逆に乗員が乗っているキャビンスペースは強固な構造で守られており、ちょっとやそっとの衝撃ではつぶれないように頑丈に設計されています。
この強固なキャビン構造の上で無くてはならないのが、強固なサイドシル、頑丈なAピラー、そこから連続するしっかりとしたルーフ構造です。
ボディの二重構造で乗員を守る
この二重構造のおかげで自動車は外からの衝撃をしなやかに吸収し、乗員の命をしっかりと守る事が出来るようになります。
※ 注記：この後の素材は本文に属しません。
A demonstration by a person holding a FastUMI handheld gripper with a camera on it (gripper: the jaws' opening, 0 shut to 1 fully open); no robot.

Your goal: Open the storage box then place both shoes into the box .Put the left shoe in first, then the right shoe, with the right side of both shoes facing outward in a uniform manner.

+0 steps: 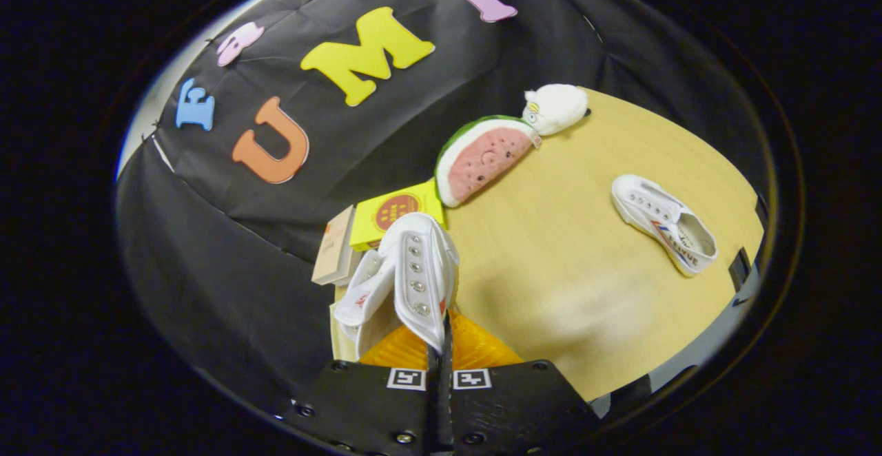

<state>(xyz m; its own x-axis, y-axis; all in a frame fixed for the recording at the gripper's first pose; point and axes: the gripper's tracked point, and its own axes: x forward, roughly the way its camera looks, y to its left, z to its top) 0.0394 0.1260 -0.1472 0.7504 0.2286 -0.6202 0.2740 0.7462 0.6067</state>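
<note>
The fingers (pixel 441 342) are closed together on the eyelet edge of a white canvas shoe (pixel 406 273), pinching the fabric between them with almost no gap. The held shoe hangs just ahead of the fingers, tilted, its row of metal eyelets facing the camera. It sits above the near corner of the wooden tabletop (pixel 565 270).

Just beyond the held shoe stands a yellow box (pixel 393 213) with a round red mark on its face, and beside it a pale tan box (pixel 335 246) set on edge. Past these, a plush watermelon slice (pixel 482 160) leans by the booth's black cloth wall, and a small white plush toy (pixel 557 107) lies touching its far end.

The second white shoe (pixel 663 222) lies on its side on the tabletop, well apart from the fingers, its opening turned toward the camera and a red and blue stripe showing on its flank.
</note>
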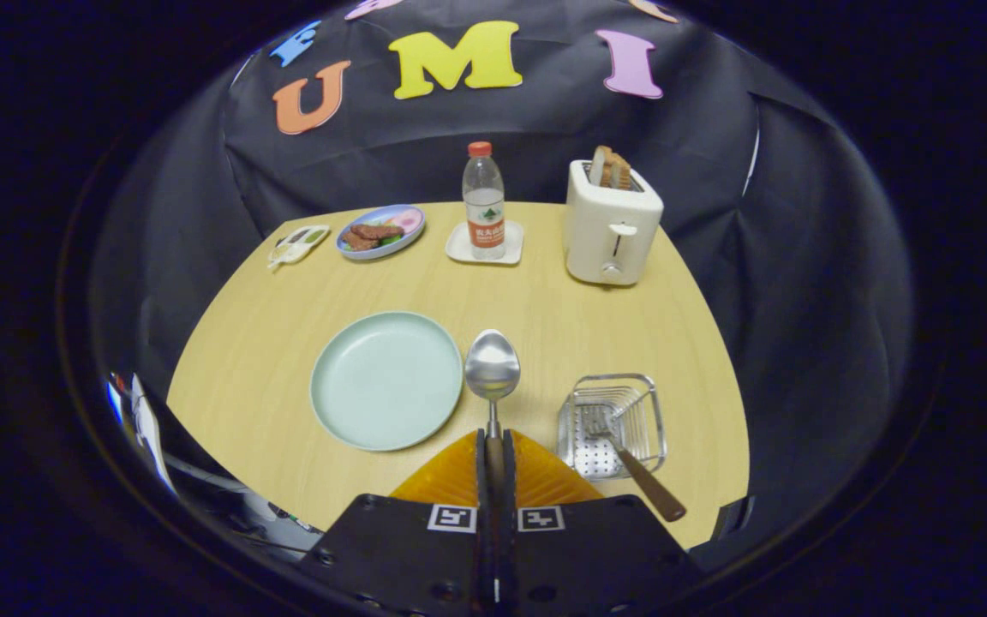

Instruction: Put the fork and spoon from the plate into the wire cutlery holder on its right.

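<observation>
Steel spoon (493,370) pinched by its handle in the claw (494,446), bowl pointing straight ahead

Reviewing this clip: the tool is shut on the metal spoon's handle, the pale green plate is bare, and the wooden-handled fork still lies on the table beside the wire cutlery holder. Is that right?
Not quite. The gripper view shows the wooden-handled fork already in the wire cutlery holder, tines down, handle leaning out over its rim. The rest holds: the tool is shut on the metal spoon and the pale green plate is bare.
</observation>
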Demonstrator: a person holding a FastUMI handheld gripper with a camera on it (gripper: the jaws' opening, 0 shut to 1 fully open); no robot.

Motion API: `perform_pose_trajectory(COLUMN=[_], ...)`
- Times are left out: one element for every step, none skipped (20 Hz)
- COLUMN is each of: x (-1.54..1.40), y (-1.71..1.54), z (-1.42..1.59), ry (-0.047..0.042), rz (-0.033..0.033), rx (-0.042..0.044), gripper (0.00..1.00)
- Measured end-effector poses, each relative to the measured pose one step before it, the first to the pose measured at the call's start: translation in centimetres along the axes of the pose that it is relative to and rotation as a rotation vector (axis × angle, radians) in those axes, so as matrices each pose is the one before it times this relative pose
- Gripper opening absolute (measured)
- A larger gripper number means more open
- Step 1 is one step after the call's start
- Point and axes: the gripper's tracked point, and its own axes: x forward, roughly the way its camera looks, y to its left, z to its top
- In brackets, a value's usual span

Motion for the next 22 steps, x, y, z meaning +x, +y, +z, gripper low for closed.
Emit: perform_pose_trajectory(x=[-0.275, -0.260, -0.240, -0.201, 0.003, -0.037, 0.062, 0.105, 0.078, -0.024, 0.056, -0.067, -0.166, -0.111, -0.123, -0.136, -0.021, 0.006, -0.024, 0.047, -0.028, -0.009], y=[-0.699, -0.761, -0.788, -0.590, -0.699, -0.901, -0.831, -0.865, -0.694, -0.669, -0.667, -0.432, -0.227, -0.036, 0.126, 0.206, 0.240, 0.216, 0.166, 0.061, 0.131, 0.193], z=[-0.019, -0.094, -0.307, -0.305, -0.301, -0.314, -0.250, -0.239, -0.192, -0.124, -0.046, 0.149, -0.079, 0.005, -0.085, -0.068, 0.072, -0.018, -0.145, 0.039, 0.124, 0.074], ry=[-0.00961, -0.00390, 0.00232, 0.00352, 0.00584, 0.00653, 0.00563, 0.00686, 0.00535, 0.00041, -0.00013, -0.00543, -0.00078, 0.00257, 0.00428, 0.00751, 0.00588, 0.01135, 0.01343, 0.00597, 0.00827, 0.00518], rz=[-0.00440, -0.00709, -0.00607, -0.00095, -0.00317, -0.00939, -0.01024, -0.01370, -0.01019, -0.00750, -0.01059, -0.00681, -0.00564, -0.00056, 0.00502, 0.00672, 0.00749, 0.00300, -0.00025, -0.00221, 0.00029, 0.00530], rx=[0.00916, 0.00573, 0.00580, 0.00913, 0.00906, 0.01285, 0.01527, 0.01601, 0.01272, 0.00661, 0.00087, -0.00195, -0.00404, -0.00491, -0.00633, -0.00684, -0.00206, -0.00077, -0.00090, -0.00156, 0.00189, 0.00494], gripper=[0.03, 0.03, 0.03, 0.03, 0.03, 0.03, 0.03, 0.03, 0.03, 0.03, 0.03, 0.03, 0.03, 0.03, 0.03, 0.03, 0.03, 0.03, 0.03, 0.03, 0.05, 0.05])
つまり、最初の中国の件に話しを戻すと、「ボディ外板がつぶれやすい」という話は本当ですが、それによって「乗員に危険が及ぶ」というのは間違った情報という事になります。
ドイツ車も同様のボディ構造を持つ
これはドイツ車においても同様で、メルセデスベンツではさらにCピラーの結合部の強度を上げ、加えてAピラーの中にもう一つの内部ピラーを内蔵することでさらにキャビンの強度を上げるといった工夫が行われています。
ドイツ車と肩を並べる日本車の安全性能
だからといって「やっぱりドイツ車の方が安全なのか」と考えるのは性急すぎます。自動車の安全を測るテストとして世界的に有名なアメリカの「IIHS(道路安全保険協会)」の行う衝突テストでは、メルセデスベンツCクラスよりも日本車のホンダアコード、スズキキザシ、スバルレガシィの方が優秀な結果をたたき出した事があります。
これは「スモールオーバーラップ」といわれる新しい基準の衝突テストで、メーカーも事前にこのテストの概要を知ることが出来なかったため、多くのメーカーが低スコアの結果に終わりました。しかし日頃から安全技術をコツコツと積み上げていたホンダ、スズキ、スバルは、そもそも社内の独自基準を元にボディを設計していました。そのため基準が変更されても優秀な結果でテストをパスする事ができたのです。
もちろんこの後に発売された新しいメルセデスベンツCクラスは、同様のテストを優秀な成績でパスしています。ここで言いたいのは、「ドイツ車の方が安全性が高いとか」、「いやいや日本車のほうが安全だ」といったことではなく、日本車はすでにドイツ車と肩を並べるほどの高い安全性能を獲得しているという事です。